La natura è la prima maestra

Siamo arrivati al primo passo concreto del nostro cammino: iniziamo con la natura, la grande maestra che ci insegna la contemplazione. Andiamo a camminare in mezzo alla natura. Facciamolo nel modo in cui siamo abituati. Poi cominciamo ad andare più piano e fermiamoci. Guardiamo, ad esempio, un albero. Lasciamo che l'albero agisca su di noi, sui nostri sensi. Forse, abbiamo appena cominciato a guardare l'albero che, ecco, in noi sorge un pensiero: quanto sarà vecchio quest'albero? Si tratta di una domanda che viene dalla ragione, dalla testa e che ci trasferisce a livello mentale distogliendoci dalla pura percezione. Quando ce ne accorgiamo, ritorniamo di nuovo ai sensi. Lasciamo ancora che l'albero agisca su di noi. Poi, senza notarlo, può darsi che ci vengano in mente delle domande sulla morte del bosco per le piogge acide o sullo stato di salute di quest'albero. Siamo di nuovo nella mente, allora ritorniamo ancora alla percezione.

Poi ascoltiamo un uccello. Non per sapere dove sia o come si chiami, ma soltanto per far agire su di noi il suo cinguettio.

Facciamo poi attenzione a un po' di terra, che abbiamo preso tra le mani. Ci fermiamo su quella sensazione; se ci distraiamo, ritorniamo alla percezione della terra. Non dobbiamo farci sedurre dalla nostra ragione, poiché sarà facile che sorgano in noi diverse domande: «Da quanto tempo sono distratto? Perché mi sono distratto? Quale pensiero mi sta distraendo?». Tutto questo non ci deve interessare. Quello che conta è che la nostra attenzione continui a essere rivolta alla percezione.

Non c'è nulla di male nel fatto che ci distraiamo. Non appena - ce ne accorgiamo, ritorniamo alla percezione, senza stare a pensare perché o da quanto tempo sia accaduto.

Insieme alla percezione, facciamo anche un'esperienza del tutto nuova: non abbiamo bisogno di conseguire nulla. Il dover ottenere dei risultati, l'essere obbligati a fare o il dover fare ci fanno paura e ci tormentano. Nella contemplazione non abbiamo bisogno di conseguire nulla. Siamo liberati dall'obbligo dei risultati.

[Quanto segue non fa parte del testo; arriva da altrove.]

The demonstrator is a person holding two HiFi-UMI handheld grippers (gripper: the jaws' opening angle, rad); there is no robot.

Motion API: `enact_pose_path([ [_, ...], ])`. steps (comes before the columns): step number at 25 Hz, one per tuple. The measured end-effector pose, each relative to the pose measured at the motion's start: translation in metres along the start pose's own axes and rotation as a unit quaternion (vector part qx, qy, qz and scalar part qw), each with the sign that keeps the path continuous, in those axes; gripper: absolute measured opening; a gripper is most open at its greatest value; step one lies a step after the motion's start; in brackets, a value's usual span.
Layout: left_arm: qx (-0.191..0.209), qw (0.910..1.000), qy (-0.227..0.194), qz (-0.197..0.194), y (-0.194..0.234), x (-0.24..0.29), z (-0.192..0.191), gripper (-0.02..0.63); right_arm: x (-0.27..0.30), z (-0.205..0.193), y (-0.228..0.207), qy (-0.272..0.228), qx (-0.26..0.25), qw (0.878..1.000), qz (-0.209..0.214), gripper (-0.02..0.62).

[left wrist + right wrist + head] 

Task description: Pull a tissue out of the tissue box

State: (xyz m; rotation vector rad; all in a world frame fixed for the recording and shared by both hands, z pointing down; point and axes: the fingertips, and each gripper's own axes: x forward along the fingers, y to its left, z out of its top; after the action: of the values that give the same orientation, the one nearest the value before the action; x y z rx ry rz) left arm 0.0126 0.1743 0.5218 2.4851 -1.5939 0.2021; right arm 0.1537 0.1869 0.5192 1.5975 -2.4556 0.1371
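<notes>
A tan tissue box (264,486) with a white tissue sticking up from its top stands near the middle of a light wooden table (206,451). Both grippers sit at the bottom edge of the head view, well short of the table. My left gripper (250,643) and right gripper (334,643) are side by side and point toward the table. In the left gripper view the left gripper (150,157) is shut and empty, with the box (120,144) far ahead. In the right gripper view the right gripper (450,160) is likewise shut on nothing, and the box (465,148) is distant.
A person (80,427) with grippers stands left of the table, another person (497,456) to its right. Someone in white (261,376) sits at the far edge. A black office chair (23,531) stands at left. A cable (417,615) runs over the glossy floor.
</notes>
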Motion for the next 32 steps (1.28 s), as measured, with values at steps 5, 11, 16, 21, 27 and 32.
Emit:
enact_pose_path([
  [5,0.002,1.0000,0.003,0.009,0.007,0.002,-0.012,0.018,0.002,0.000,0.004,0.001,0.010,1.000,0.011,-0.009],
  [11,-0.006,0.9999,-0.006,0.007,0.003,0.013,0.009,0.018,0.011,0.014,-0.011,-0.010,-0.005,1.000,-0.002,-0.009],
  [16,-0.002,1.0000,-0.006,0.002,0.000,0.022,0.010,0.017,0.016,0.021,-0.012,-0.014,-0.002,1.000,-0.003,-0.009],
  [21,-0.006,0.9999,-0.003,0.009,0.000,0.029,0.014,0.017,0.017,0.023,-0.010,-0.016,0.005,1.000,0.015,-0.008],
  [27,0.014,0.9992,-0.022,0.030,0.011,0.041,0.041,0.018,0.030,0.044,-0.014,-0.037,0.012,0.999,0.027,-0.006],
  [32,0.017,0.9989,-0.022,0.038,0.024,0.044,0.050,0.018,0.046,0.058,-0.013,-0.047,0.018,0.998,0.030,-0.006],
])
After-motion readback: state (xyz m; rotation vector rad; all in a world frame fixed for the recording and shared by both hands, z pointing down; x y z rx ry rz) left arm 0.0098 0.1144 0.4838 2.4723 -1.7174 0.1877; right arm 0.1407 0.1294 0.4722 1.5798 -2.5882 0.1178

Noi rimaniamo in contatto con la natura. Possiamo contemplare l'azzurro del cielo, ascoltare le acque del ruscello che sussurrano, guardare le formiche, meravigliarci della bellezza di un fiore, sentire il vento sul nostro volto o lasciarci colpire dal gioco delle nubi nel cielo. Se da lontano ci raggiunge il rumore di una macchina, possiamo percepire anche questo. Ciò che conta è che non giudichiamo niente e che non vogliamo cambiare niente, ma che accogliamo tutto così come ci si manifesta. Può capitare che ci annoiamo. La noia è un sentimento che possiamo guardare e se ci domandiamo: «Come sento ora questa noia?», allora rivolgiamo l'attenzione dentro di noi e arriviamo alla percezione della nostra noia, allora siamo ancora nella sensazione. Dopo un breve momento, torniamo di nuovo alla percezione della natura.

L'atteggiamento contemplativo genera una calma sorprendente. Tutto ciò che c'è ha il diritto d'esserci. Non abbiamo bisogno di cambiare niente. Lasciamo stare tutto così com'è. Non cerchiamo neanche di derivarne delle conoscenze e non osserviamo: noi guardiamo. Che differenza c'è fra osservare e guardare? Il guardare è disinteressato, l'osservare cerca qualcosa per sé. Conosciamo molto bene questa differenza. Non chiederemmo mai a Dio di osservarci, ma siamo molto contenti se Dio volge il suo sguardo benevolo su di noi. Nella vita eterna non osserveremo Dio, ma vivremo guardandolo nella visione beatifica.